Unusual q6600 OC System and thoughts

metaforest

Junior Member
Apr 8, 2008
7
0
0
This looked like a good place to drop anchor for a few and see what I can learn.

I am a noob on OC, and may have made life more challenging by attempting to stuff a fairly aggressive system into a 2U rack case....

The system had first boot 3 days ago and I am now evaluating what it can be pushed out to.

Initial attempts to push the FSB were total fail beyond 404 even with dropping the memory strapping to the 800MHz range... it just wont pass memtest86

I'm not running Windoz on this box so the usual apps and verification dont really apply to this setup. Currently I am running Ubuntu Server 7.10 and as I write this the system is running mprime for over two hours without a hitch.. an earlier run today crapped out after 3 hours and after some tinkering decided to jack up the FSB voltage to 1.26 and lower the FSB to 403. I have reason to believe that this last tweak will get me to a stable system.

I have seen some noise about running @ frequencies slightly over 400FSB, and am not clear on what the issues of lower total bandwidth is... My memory is slightly OC'd with this strapping but it passes memtest and doesn't seem to be over heating.
If it turns out that running at 400FSB provides better overall bandwidth then I can focus on reducing temps for a 3.60 GHz OC.
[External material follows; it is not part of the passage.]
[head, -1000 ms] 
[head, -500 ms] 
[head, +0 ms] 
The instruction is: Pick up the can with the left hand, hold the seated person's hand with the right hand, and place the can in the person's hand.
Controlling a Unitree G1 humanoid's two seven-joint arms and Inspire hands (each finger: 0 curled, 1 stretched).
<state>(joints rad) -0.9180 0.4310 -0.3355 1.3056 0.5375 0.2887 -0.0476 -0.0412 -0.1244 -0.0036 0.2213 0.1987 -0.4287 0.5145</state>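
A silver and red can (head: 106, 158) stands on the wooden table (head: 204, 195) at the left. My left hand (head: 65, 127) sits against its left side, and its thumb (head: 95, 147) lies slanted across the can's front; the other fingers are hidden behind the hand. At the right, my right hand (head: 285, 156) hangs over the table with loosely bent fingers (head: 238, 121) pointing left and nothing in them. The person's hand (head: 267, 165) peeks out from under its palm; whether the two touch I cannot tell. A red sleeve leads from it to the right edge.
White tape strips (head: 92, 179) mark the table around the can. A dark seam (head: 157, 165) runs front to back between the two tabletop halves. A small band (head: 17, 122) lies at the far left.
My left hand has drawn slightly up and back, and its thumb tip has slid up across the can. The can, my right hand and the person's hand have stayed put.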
While I have no doubt could have built this system in a standard case, with just air cooling and probably with fewer headaches, I did manage to stuff the whole thing into a 2U case.... Water cooling was mandatory, there's no room in the case for large heatsinks, or quiet 120mm fans.
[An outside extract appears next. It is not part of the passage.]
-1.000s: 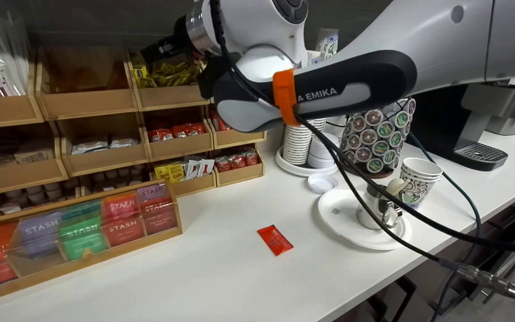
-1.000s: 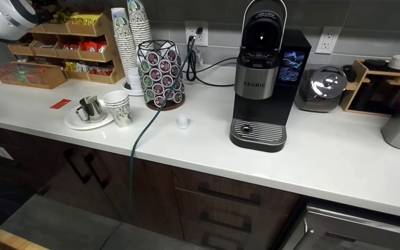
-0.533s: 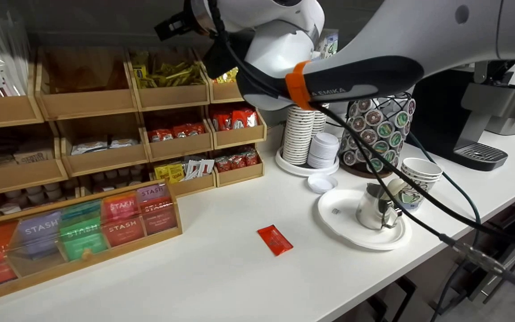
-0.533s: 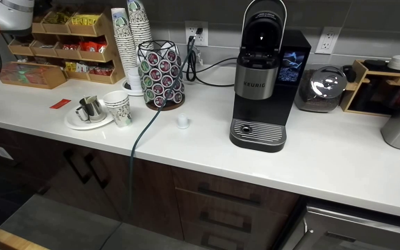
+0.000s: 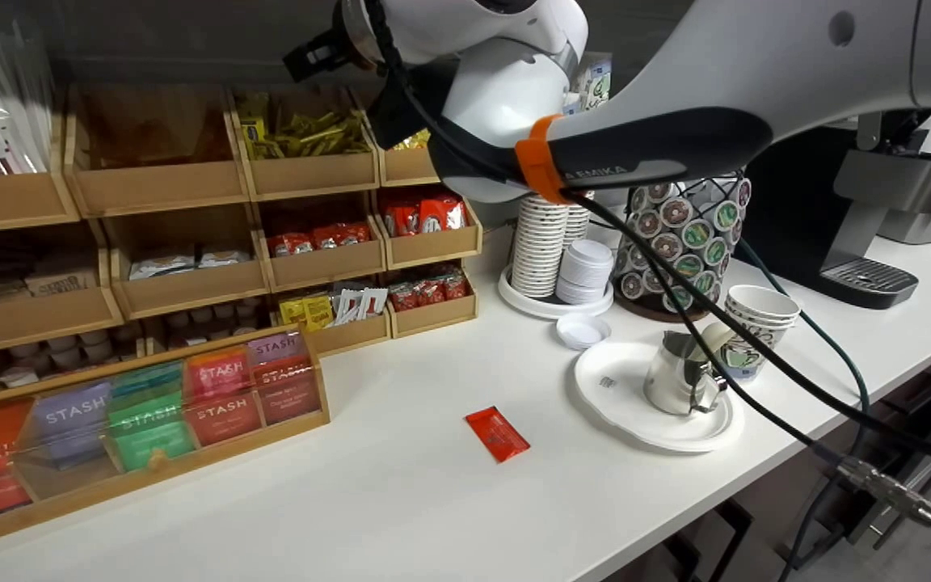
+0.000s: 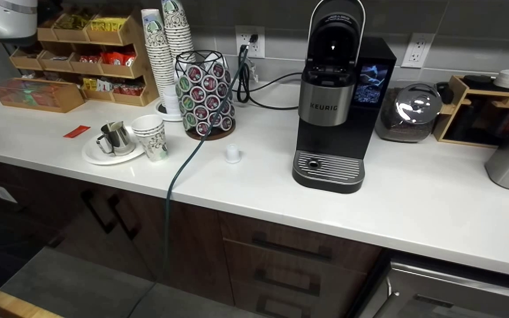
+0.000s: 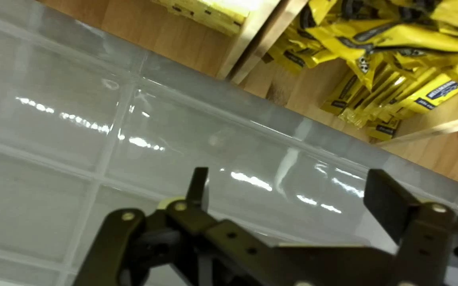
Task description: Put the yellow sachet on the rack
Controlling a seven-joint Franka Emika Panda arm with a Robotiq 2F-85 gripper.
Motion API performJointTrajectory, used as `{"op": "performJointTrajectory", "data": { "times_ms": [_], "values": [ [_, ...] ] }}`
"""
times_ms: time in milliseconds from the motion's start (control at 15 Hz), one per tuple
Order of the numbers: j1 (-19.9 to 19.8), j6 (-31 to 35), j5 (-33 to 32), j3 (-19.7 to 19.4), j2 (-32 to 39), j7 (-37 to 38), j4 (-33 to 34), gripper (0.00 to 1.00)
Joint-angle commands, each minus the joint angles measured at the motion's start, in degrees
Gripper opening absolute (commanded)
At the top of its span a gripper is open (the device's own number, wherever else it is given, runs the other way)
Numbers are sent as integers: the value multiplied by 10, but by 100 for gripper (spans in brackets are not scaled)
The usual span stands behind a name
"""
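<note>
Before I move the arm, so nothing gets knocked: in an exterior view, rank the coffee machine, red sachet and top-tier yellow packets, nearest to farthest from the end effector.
1. Yellow packets, in the rack's top tier.
2. Red sachet, on the counter.
3. Coffee machine, far right.

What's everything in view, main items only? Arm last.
rack: one, light brown, counter
yellow sachets: many, yellow, rack
red packets: many, red, rack
tea box: one, brown, counter
red sachet: one, red, counter
plate: one, white, counter
jug: one, silver, plate
paper cups: many, white, beside plate and rack
pod stand: one, black-brown, counter
coffee maker: one, black-silver, counter
jar: one, clear, counter
cupboards: several, brown, below counter
arm: one, mostly white, above counter
gripper: one, black, open, near rack
</note>
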Motion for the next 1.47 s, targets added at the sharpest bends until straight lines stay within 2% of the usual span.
{"op": "performJointTrajectory", "data": {
  "times_ms": [0, 133, 333, 400, 600, 667, 733, 1133, 1200, 1267, 1400],
  "values": [
    [16, 17, -16, 49, -41, -42, -71, 100],
    [13, 87, -13, 128, -88, -60, -142, 100],
    [-2, 166, -42, 206, -140, -50, -223, 100],
    [-1, 184, -51, 217, -154, -40, -251, 100],
    [37, 212, -63, 181, -182, -35, -332, 100],
    [55, 215, -57, 157, -188, -37, -359, 100],
    [88, 218, -31, 111, -186, -38, -385, 100],
    [255, 303, 48, -92, -176, -50, -560, 100],
    [168, 274, 91, 23, -198, -155, -483, 100],
    [193, 284, 103, -3, -201, -155, -511, 100],
    [218, 290, 112, -26, -205, -155, -539, 100]
  ]
}}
The only fans in use inside the case are the internal power supply fan, and a 40mm fan foam-taped next to one end of the memory sticks for cross-flow cooling. The SB, NB , CPU, HDD, and both regulator banks on the ASUS P5E have water blocks. The radiator is a koolance 1KW bare unit mounted externally. Originally the plan was to use simple fanless convection cooling, but under early testing the coolant temp was getting too high, so a single 120mm fan provides enough additional flow through the radiator to keep the coolant at a good working temp.

As you might guess there's no room in a 2U case for a decent graphics card for this intentionally headless system, so a $7 ATI Rage 8MB PCI provides the essential console video services.


 

Markfw

Moderator Emeritus, Elite Member
May 16, 2002
27,410
16,259
136
Welcome to the forums !

As for your OC, 3.6 is very good (I do see you have water cooling)
 

Syzygies

Senior member
Mar 7, 2008
229
0
0
Yes, 3.6 GHz is very nice. I stopped at 3.2 GHz on air (I did try 3.6 GHz), same reasoning would say going higher would bring more headaches than extra performance.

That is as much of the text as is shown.